Iren S.p.A. has approved its industrial plan for 2025-2030, emphasizing growth in regulated businesses with a €6.4 billion investment strategy. The plan aims to achieve an EBITDA of €1.6 billion and a net profit of €400 million by 2030, while maintaining a sustainable dividend policy. The strategy includes organic growth, synergies, and external acquisitions, with a focus on ecological transition and sustainable development. This approach is expected to enhance operational efficiency and stakeholder value, supporting the company’s long-term vision of reducing environmental impact and fostering innovation.
Iren S.p.A. reported strong financial results for the period ending September 30, 2025, with a 9% increase in EBITDA and a 12% rise in net profit. The company’s growth is attributed to the consolidation of Egea Holding, organic growth in regulated businesses, and a synergy plan enhancing operational efficiency. Investments exceeded 1.1 billion euros, focusing on technical advancements and sustainability, with significant contributions from energy revenues and the integration of Egea Holding. The company anticipates continued growth, supported by its strategic investment in sustainable projects and infrastructure.
Iren S.p.A. has announced that its updated Industrial Plan to 2030 is set to be reviewed and potentially approved by the Board of Directors on November 13, 2025. This update could significantly influence the company’s strategic direction and operational focus over the next five years, impacting its market positioning and stakeholder interests.

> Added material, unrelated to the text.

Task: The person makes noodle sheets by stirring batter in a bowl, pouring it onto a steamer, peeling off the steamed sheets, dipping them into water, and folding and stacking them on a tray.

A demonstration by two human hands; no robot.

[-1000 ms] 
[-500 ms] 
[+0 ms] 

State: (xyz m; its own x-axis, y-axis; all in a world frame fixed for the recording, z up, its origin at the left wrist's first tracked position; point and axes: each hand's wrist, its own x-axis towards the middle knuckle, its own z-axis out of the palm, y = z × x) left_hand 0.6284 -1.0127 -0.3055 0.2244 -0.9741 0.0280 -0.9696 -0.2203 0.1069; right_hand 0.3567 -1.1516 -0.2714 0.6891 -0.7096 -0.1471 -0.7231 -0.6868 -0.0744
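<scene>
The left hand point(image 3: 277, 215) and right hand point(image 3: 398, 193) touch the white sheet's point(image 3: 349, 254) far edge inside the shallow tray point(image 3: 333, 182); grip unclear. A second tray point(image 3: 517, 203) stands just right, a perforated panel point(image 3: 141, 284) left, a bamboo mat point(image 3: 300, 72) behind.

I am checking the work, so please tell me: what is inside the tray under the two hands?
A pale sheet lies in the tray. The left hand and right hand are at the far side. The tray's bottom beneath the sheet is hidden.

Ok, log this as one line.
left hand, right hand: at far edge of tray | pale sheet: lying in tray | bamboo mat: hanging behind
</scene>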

Fitch Ratings has upgraded Iren S.p.A.’s senior unsecured debt rating from ‘BBB’ to ‘BBB+’ and its hybrid bonds from ‘BB+’ to ‘BBB-‘. This upgrade follows the recent improvement in Italy’s Long-Term Issuer Default Rating, reflecting reduced risks associated with Iren’s debt instruments due to its substantial earnings from regulated activities.
Fitch Ratings has upgraded Iren S.p.A.’s senior unsecured debt rating from ‘BBB’ to ‘BBB+’ and its hybrid bonds to ‘BBB-‘, following an improvement in Italy’s Long-Term Issuer Default Rating. This upgrade reflects a reduced risk on Iren’s debt instruments, particularly given the company’s strong presence in regulated utility sectors, enhancing its investment appeal.